▸ TASK PROMPT
Copy word for word the lines from the start of the records through the line that contains "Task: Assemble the", both included.

▸ Dataset excerpts
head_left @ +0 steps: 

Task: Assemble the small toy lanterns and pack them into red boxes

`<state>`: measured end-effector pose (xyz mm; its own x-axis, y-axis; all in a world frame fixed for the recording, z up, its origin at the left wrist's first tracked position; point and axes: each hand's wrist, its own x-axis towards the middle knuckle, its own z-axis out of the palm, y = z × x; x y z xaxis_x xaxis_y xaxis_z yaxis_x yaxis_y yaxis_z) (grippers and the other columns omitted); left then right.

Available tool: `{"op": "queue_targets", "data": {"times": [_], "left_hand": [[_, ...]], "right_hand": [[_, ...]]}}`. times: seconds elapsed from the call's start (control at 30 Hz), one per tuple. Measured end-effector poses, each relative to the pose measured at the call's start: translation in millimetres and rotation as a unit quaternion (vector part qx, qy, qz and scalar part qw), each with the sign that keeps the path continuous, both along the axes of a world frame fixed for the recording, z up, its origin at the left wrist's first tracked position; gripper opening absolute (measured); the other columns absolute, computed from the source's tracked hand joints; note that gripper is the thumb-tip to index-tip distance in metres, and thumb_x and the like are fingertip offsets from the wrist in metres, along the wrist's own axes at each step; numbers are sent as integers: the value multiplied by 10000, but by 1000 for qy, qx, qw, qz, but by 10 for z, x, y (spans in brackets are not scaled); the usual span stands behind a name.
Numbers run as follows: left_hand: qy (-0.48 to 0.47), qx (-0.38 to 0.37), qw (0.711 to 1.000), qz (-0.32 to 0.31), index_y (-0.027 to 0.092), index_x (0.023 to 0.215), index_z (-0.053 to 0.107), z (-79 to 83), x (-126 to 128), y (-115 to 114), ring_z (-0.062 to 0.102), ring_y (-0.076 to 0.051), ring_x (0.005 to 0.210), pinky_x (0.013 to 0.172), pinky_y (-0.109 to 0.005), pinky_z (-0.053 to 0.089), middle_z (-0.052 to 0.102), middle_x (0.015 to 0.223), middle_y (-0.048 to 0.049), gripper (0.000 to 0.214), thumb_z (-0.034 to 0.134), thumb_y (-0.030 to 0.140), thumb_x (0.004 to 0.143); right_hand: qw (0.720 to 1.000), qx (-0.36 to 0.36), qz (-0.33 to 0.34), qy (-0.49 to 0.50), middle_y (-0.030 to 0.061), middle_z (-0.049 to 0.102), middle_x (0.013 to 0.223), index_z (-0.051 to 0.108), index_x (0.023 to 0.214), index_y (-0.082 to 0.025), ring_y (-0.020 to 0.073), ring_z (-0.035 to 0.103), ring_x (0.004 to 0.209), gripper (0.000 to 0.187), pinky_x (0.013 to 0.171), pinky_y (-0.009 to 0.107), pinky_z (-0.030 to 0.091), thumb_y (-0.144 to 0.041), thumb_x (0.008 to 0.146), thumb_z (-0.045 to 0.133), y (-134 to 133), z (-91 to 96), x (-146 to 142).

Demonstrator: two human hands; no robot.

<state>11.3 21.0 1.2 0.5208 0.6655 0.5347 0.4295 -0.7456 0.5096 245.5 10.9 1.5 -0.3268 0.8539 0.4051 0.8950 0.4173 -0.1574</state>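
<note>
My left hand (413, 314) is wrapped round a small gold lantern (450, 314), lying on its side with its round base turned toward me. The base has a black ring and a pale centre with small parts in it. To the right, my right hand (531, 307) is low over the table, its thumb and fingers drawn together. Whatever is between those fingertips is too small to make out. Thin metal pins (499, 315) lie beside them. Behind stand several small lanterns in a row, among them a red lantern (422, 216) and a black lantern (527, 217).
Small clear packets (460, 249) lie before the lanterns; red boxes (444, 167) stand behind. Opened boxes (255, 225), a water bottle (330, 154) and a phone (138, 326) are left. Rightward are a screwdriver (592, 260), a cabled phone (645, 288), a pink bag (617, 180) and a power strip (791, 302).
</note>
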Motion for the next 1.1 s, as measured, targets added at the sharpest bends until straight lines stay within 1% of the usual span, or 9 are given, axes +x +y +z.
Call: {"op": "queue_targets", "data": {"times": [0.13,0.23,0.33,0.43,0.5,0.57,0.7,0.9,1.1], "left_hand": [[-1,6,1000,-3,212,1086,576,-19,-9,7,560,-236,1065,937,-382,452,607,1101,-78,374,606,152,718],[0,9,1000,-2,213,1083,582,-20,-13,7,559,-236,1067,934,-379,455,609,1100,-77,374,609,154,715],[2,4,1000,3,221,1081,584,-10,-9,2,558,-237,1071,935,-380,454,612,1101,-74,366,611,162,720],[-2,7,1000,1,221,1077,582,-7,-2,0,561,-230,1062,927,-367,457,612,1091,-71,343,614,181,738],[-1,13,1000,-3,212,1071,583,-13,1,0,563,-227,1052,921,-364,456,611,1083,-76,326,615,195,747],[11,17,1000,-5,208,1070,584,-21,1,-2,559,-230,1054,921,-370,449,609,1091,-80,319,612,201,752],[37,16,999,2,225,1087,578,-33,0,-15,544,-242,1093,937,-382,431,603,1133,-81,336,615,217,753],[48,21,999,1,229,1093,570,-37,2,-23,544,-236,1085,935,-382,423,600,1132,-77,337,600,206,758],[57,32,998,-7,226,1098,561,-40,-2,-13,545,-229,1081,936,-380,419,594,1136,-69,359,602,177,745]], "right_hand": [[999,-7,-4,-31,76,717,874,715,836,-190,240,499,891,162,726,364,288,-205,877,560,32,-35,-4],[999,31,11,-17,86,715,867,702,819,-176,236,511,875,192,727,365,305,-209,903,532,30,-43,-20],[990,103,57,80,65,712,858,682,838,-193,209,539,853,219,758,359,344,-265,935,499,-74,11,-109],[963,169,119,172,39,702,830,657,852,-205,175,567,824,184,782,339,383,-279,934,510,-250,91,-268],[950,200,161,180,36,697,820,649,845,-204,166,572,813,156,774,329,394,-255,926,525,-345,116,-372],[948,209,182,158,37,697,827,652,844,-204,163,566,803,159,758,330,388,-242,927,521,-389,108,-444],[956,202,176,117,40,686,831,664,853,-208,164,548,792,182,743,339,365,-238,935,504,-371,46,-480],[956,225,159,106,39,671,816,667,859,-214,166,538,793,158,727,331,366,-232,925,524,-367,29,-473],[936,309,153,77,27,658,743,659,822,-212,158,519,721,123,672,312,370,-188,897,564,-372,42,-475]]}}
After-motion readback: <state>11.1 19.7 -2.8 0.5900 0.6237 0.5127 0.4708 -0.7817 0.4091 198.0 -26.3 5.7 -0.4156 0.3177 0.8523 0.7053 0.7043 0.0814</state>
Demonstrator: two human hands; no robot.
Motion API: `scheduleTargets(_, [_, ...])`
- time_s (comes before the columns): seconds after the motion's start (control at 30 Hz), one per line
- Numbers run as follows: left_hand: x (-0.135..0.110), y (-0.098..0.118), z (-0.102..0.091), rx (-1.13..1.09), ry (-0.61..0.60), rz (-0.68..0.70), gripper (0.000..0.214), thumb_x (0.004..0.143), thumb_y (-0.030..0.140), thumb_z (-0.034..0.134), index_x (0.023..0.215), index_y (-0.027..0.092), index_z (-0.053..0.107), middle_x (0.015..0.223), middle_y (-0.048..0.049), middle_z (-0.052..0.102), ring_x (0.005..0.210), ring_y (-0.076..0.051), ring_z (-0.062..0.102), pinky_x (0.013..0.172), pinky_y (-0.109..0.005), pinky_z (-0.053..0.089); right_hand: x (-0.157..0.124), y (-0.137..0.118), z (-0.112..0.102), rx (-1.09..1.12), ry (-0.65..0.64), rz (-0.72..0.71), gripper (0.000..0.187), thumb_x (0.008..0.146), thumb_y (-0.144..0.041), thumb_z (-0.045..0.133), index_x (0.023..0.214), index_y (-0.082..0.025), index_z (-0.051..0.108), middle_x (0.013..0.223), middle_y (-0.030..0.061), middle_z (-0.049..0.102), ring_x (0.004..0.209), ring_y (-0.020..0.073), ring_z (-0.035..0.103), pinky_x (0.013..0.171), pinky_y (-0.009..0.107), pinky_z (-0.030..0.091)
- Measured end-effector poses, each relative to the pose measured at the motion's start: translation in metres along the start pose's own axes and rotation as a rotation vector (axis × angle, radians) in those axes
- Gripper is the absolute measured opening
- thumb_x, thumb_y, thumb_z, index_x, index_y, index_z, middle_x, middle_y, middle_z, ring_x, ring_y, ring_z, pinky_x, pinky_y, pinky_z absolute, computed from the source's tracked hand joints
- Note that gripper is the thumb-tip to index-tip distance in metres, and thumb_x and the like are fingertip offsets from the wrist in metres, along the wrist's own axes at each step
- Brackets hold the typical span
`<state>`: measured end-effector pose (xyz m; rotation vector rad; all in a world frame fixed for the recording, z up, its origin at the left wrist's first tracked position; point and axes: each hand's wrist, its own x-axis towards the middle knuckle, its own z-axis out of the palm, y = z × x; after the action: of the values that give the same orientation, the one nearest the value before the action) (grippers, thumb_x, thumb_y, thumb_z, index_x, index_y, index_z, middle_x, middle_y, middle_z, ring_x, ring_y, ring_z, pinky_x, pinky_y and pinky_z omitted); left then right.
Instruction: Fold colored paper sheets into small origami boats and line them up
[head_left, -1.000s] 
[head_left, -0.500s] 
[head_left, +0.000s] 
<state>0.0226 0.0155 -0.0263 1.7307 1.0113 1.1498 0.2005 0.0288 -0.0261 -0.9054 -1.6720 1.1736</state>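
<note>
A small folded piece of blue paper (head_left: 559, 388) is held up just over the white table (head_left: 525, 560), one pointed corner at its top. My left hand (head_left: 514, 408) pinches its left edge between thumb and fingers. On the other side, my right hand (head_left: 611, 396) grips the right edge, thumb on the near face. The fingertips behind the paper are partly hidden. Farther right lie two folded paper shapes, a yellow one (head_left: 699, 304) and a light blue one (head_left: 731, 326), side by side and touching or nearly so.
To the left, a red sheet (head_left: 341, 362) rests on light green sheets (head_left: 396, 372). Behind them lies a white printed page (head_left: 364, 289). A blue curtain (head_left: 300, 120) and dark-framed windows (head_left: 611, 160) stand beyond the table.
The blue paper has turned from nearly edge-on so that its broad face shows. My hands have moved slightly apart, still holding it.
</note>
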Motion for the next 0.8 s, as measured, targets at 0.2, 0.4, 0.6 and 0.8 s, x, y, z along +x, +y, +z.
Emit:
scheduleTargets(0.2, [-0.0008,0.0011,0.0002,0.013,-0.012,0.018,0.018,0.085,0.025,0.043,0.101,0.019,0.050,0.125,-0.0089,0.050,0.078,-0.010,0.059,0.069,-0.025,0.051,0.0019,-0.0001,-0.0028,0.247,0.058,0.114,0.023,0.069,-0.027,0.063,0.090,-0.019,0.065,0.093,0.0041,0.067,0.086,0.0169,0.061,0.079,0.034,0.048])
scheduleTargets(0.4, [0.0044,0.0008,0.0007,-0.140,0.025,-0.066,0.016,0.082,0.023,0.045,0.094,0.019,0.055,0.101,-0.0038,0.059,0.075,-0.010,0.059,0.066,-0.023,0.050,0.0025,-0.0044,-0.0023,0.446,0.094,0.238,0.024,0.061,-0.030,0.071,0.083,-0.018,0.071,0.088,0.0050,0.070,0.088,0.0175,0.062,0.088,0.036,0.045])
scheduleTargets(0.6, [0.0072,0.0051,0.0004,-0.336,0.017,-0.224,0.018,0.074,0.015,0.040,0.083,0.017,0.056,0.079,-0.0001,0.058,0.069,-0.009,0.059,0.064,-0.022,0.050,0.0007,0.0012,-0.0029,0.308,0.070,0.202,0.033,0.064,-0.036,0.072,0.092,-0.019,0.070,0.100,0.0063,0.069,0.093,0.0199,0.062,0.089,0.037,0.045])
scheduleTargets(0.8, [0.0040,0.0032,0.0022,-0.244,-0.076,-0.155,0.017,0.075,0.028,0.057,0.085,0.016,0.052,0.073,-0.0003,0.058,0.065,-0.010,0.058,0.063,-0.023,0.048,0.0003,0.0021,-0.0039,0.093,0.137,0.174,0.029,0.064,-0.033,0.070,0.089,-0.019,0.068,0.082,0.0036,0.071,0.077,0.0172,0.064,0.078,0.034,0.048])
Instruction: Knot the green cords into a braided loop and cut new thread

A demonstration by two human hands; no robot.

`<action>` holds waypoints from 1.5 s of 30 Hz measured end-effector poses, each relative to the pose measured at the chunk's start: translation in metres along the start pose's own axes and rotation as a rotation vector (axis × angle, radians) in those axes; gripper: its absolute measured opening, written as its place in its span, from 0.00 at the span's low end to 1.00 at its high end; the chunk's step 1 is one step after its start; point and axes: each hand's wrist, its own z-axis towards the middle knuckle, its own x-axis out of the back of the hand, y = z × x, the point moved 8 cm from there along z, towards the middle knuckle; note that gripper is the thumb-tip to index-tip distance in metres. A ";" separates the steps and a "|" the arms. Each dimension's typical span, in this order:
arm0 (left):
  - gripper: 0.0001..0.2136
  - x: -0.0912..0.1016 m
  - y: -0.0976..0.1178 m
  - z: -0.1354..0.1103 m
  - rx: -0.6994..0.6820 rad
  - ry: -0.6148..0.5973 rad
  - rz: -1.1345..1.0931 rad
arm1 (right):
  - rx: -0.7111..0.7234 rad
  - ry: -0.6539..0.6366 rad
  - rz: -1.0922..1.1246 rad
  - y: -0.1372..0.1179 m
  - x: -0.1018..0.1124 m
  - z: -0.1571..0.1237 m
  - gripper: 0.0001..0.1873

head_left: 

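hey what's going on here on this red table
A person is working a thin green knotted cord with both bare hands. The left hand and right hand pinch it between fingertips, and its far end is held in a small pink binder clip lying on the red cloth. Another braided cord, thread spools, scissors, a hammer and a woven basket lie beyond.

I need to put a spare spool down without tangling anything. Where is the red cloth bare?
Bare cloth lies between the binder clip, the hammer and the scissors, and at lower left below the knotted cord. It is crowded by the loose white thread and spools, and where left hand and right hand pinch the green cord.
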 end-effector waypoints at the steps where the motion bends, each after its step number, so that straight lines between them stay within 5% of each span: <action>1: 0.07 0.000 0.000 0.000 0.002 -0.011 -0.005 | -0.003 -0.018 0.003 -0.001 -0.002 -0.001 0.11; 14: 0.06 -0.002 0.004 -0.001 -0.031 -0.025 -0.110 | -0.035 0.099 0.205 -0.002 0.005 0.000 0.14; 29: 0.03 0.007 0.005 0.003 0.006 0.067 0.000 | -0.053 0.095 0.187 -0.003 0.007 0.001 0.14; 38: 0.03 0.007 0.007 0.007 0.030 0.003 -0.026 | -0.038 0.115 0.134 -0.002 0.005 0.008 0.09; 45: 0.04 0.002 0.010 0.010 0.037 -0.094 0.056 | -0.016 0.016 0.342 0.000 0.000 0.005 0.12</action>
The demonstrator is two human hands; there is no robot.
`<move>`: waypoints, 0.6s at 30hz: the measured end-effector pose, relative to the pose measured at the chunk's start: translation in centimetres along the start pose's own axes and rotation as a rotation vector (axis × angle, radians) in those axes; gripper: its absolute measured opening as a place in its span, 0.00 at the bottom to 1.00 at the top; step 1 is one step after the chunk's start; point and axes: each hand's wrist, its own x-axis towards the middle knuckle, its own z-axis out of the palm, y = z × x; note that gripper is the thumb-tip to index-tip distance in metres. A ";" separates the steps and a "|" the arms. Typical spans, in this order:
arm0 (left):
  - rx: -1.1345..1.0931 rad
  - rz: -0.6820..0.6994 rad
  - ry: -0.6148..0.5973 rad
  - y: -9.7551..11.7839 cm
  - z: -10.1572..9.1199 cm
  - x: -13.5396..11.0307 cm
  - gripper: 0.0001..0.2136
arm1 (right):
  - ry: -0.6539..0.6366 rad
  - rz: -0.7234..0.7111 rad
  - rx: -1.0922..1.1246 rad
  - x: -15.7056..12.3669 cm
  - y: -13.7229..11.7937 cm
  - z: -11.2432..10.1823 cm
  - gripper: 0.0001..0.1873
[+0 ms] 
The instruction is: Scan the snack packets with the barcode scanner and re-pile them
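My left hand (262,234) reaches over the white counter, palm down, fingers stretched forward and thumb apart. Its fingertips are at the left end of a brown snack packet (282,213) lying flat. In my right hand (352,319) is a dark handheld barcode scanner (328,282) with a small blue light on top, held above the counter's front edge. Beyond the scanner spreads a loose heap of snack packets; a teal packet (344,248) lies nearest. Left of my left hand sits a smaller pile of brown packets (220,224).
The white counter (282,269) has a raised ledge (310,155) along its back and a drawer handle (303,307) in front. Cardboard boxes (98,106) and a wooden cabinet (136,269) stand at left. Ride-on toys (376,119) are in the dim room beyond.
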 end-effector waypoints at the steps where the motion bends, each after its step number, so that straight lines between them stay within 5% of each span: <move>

▸ COMPLETED EXERCISE
head_left @ +0 steps: 

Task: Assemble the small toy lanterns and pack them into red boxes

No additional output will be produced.